[Start of Attachment]
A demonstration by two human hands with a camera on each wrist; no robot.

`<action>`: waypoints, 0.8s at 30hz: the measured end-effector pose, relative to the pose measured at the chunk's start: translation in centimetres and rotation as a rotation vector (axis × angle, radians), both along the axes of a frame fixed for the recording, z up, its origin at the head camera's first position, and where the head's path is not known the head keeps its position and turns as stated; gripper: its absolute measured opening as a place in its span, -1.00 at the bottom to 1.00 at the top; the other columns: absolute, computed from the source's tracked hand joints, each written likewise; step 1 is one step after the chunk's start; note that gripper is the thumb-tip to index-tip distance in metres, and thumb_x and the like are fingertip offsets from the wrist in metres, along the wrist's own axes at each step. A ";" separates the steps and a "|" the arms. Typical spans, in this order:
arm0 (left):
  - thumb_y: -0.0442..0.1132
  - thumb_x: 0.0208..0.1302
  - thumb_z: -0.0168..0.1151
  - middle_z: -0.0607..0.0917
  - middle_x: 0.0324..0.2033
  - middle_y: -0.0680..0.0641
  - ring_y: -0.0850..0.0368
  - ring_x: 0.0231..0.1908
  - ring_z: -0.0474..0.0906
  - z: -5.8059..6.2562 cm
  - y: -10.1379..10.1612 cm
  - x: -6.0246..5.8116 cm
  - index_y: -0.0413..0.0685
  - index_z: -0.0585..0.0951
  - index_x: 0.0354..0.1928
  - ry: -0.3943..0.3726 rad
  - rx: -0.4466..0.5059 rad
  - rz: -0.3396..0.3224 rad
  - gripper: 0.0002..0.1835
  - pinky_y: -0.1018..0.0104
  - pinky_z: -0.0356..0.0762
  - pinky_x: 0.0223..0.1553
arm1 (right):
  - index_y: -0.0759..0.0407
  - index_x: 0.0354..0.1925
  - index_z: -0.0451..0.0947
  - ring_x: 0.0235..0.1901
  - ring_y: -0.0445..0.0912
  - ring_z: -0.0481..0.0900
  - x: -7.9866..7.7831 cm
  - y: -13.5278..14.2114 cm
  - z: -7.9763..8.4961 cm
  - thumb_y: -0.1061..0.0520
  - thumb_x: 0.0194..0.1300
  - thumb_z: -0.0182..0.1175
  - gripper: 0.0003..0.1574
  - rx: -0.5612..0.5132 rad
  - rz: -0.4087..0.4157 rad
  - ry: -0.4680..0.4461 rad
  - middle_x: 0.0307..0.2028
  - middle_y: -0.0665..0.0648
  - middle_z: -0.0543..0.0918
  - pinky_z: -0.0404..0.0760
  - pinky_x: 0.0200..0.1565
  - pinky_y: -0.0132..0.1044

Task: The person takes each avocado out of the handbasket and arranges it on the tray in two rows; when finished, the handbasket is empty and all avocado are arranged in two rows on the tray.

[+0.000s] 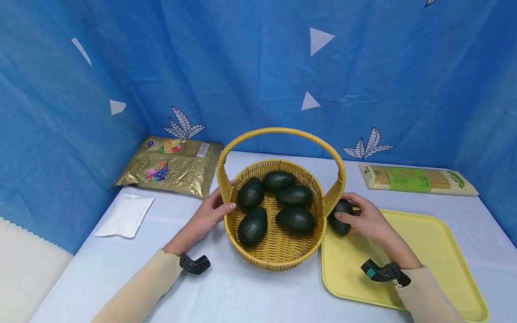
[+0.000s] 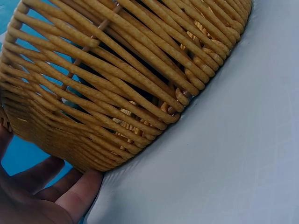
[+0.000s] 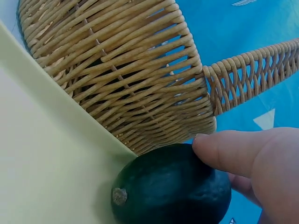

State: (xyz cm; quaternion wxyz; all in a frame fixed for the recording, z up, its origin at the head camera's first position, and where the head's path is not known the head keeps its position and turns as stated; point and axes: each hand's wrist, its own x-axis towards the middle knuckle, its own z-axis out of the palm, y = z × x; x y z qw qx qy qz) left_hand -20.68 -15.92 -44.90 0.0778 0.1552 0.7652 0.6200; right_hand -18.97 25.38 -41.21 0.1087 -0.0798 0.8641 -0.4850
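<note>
A round yellow wicker basket (image 1: 272,263) with a tall arched handle holds several dark green avocados (image 1: 253,226). My left hand (image 1: 210,212) rests against the basket's left side, its fingers spread along the outer wall; in the left wrist view the fingertips (image 2: 81,193) touch the weave low down. My right hand (image 1: 366,220) grips another avocado (image 3: 173,186) between thumb and fingers, right beside the basket's right wall. That avocado is over the left edge of a yellow tray (image 1: 407,251), its stem end showing in the right wrist view.
A gold foil package (image 1: 170,166) with fruit pictures lies at the back left, a small white packet (image 1: 125,215) in front of it. A green-labelled noodle pack (image 1: 416,179) lies at the back right. Blue patterned cloth (image 1: 258,54) hangs behind the white table.
</note>
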 end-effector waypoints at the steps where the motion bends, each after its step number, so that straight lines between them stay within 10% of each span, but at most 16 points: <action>1: -0.20 0.48 0.15 0.37 0.46 -0.27 -0.23 0.36 0.40 0.0 0.0 0.0 0.15 0.20 0.58 -0.001 0.000 0.000 -0.31 0.22 0.55 0.14 | 0.29 0.49 0.22 0.03 0.20 0.64 0.0 0.0 0.0 0.12 0.43 0.24 -0.21 -0.004 -0.002 -0.003 0.29 0.52 0.38 0.75 -0.31 -0.13; 24: -0.20 0.48 0.15 0.38 0.46 -0.26 -0.22 0.36 0.39 -0.1 0.1 -0.3 0.15 0.21 0.58 -0.017 0.003 0.009 -0.32 0.12 0.54 0.20 | 0.30 0.56 0.08 0.32 0.53 0.35 0.4 1.3 1.2 0.12 0.48 0.17 -0.16 -0.065 0.015 0.004 0.46 0.62 0.14 0.77 -0.20 -0.02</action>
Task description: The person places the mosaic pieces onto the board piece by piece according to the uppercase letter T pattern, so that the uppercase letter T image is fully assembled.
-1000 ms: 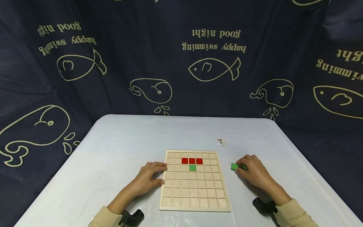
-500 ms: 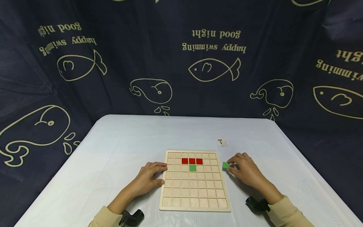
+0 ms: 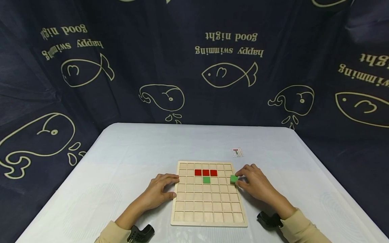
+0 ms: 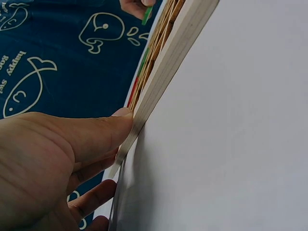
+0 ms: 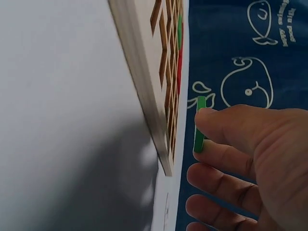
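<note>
My right hand (image 3: 255, 182) pinches a small green square tile (image 3: 233, 179) between thumb and forefinger. The tile overlaps the right edge of the wooden grid board (image 3: 209, 223) in the head view. Seen from the right wrist, this green tile (image 5: 198, 142) stands edge-on, above the board's rim, while the other fingers are loosely bent. On the board lie three red tiles (image 3: 205, 172) in a row, with one green tile (image 3: 206, 180) below the middle one. At the board's left edge, my left hand (image 3: 158, 190) rests its thumb and fingertips against the wooden side (image 4: 166, 62).
A small printed card (image 3: 237, 152) with a coloured grid pattern lies beyond the board's far right corner. The white table (image 3: 136, 145) carries everything. Behind it hangs a dark blue cloth (image 3: 194, 101) with fish and whale drawings.
My right hand has moved left with the green tile, from the table beside the board to the board's right edge. My left hand and the board have stayed put.
</note>
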The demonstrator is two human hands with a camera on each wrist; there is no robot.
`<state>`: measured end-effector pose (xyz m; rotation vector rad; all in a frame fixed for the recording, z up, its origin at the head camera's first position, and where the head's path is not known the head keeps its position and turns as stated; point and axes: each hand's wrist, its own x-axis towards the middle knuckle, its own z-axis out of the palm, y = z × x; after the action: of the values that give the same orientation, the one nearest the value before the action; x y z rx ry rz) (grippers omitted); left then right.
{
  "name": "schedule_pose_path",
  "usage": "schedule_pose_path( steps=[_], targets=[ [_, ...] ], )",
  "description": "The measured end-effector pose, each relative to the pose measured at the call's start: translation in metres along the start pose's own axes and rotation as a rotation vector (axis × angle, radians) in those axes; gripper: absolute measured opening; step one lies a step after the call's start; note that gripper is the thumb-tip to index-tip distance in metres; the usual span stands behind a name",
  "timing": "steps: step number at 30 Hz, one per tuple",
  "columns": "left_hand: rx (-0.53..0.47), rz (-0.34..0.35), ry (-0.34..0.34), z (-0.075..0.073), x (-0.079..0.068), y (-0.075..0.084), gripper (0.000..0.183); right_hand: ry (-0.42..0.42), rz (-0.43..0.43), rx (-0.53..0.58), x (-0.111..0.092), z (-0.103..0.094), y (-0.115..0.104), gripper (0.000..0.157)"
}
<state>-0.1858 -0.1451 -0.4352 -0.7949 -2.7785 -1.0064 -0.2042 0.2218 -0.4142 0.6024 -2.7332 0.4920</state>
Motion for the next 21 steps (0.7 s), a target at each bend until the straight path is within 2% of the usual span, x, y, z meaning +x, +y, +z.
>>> schedule_pose_path(
  steps=[11, 21],
  targets=[
    [-0.008, -0.008, -0.006, 0.000, 0.000, 0.000, 0.047, -0.030, -0.046, 0.025, 0.006, 0.004, -0.016, 0.017],
    [-0.010, -0.014, -0.006, 0.001, 0.000, 0.000, 0.047, -0.065, -0.052, 0.045, 0.009, 0.008, -0.027, 0.017]
  ],
)
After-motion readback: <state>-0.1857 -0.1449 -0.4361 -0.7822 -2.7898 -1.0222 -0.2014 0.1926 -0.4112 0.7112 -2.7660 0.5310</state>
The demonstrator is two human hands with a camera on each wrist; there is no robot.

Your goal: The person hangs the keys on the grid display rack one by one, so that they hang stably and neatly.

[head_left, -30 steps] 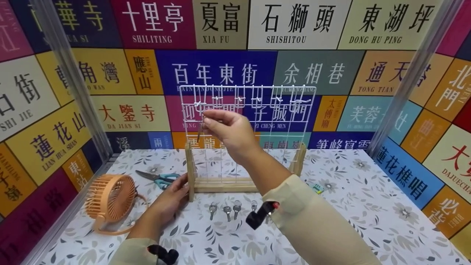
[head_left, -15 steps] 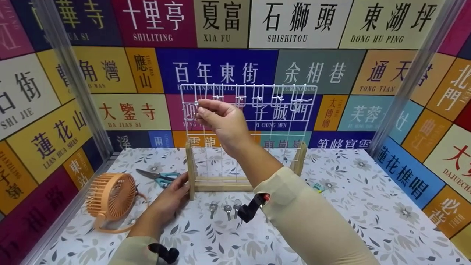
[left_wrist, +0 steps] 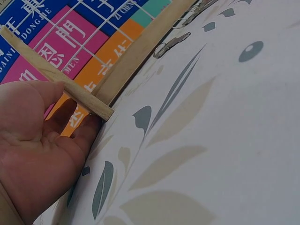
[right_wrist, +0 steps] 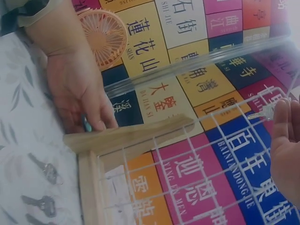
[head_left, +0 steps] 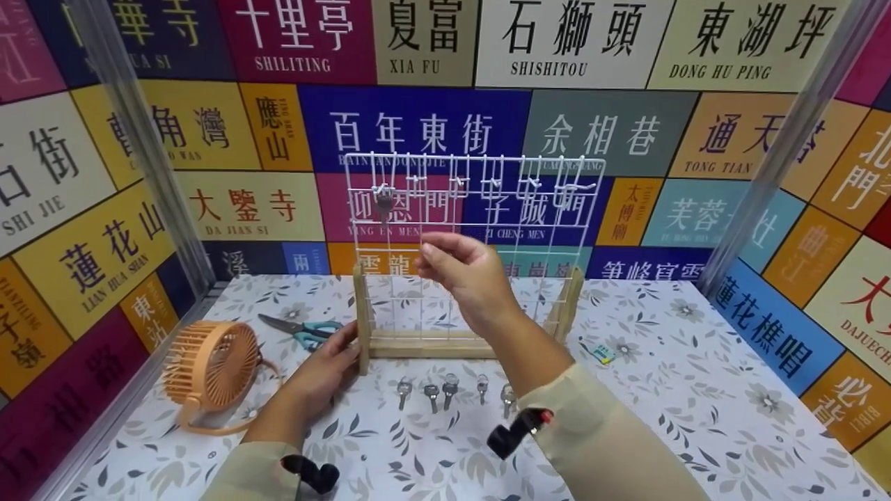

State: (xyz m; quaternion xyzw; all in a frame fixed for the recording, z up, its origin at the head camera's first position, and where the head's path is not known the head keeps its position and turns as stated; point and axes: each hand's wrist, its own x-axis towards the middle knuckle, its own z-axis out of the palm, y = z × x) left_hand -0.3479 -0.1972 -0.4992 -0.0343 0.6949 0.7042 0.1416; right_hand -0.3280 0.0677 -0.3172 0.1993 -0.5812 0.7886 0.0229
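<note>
A key (head_left: 385, 202) hangs from the leftmost hook of the white wire grid rack (head_left: 476, 224) in the head view. My right hand (head_left: 470, 275) is in front of the grid, below and right of that key, its fingers loosely bent with nothing seen between them. In the right wrist view the key (right_wrist: 260, 113) appears beside the fingertips of the right hand (right_wrist: 287, 145). My left hand (head_left: 327, 372) holds the rack's left wooden leg (left_wrist: 86, 101) near its foot, thumb on one side and fingers on the other. Several keys (head_left: 449, 391) lie before the rack.
An orange fan (head_left: 209, 372) stands at the left of the patterned table. Scissors with teal handles (head_left: 303, 330) lie behind the left hand. A small green packet (head_left: 602, 353) is right of the rack. Several other hooks (head_left: 493, 184) line the grid's top.
My right hand carried the key up to the leftmost hook, let it go there and drew back down and right. The left hand stayed at the rack's leg.
</note>
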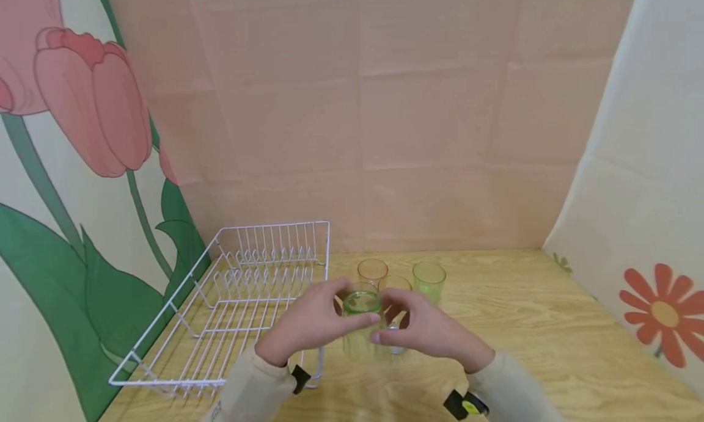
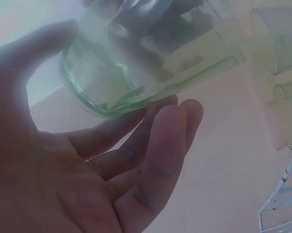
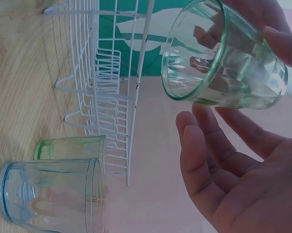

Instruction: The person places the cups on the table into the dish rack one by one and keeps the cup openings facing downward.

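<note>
A clear green glass (image 1: 362, 333) is held upside down above the table, its base up and its mouth toward the tabletop. My left hand (image 1: 316, 318) grips it from the left, with the thumb across its near side. From the right, my right hand (image 1: 420, 327) holds the same glass between thumb and fingers. In the right wrist view the fingers (image 3: 197, 155) bend under the green glass (image 3: 243, 77). The left wrist view shows the left thumb and fingers around its base end.
A white wire dish rack (image 1: 242, 300) stands on the left of the wooden table (image 1: 511, 324). Behind the hands are an orange glass (image 1: 372, 270), an amber glass (image 1: 397, 283) and another green glass (image 1: 429, 281). A blue glass (image 3: 48, 194) shows in the right wrist view.
</note>
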`<move>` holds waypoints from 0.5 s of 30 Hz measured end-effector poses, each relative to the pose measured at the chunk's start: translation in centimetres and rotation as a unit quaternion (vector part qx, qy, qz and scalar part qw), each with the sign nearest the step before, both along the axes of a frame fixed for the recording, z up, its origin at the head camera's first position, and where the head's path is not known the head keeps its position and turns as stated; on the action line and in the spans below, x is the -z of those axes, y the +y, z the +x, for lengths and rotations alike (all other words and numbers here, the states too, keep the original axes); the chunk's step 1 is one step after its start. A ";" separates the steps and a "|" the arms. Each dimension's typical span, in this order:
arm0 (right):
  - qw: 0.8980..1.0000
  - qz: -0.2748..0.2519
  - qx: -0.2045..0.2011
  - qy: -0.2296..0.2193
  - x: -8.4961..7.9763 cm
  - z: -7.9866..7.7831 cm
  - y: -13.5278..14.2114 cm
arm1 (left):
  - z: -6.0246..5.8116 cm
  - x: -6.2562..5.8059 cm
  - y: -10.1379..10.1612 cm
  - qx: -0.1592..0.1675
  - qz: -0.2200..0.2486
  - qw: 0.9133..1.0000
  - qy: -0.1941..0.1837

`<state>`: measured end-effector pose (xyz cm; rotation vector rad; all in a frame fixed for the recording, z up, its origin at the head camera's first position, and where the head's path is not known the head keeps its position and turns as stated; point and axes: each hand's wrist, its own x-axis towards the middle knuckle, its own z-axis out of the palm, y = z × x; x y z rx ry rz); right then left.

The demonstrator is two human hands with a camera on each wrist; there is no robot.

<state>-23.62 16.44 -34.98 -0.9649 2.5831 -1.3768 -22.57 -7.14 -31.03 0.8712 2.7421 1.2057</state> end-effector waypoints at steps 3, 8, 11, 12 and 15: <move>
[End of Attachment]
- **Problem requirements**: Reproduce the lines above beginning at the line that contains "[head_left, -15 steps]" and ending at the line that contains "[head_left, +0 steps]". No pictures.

- **Answer box**:
[head_left, -15 steps] 
[left_wrist, +0 steps] 
[right_wrist, +0 steps] 
[head_left, +0 steps] 

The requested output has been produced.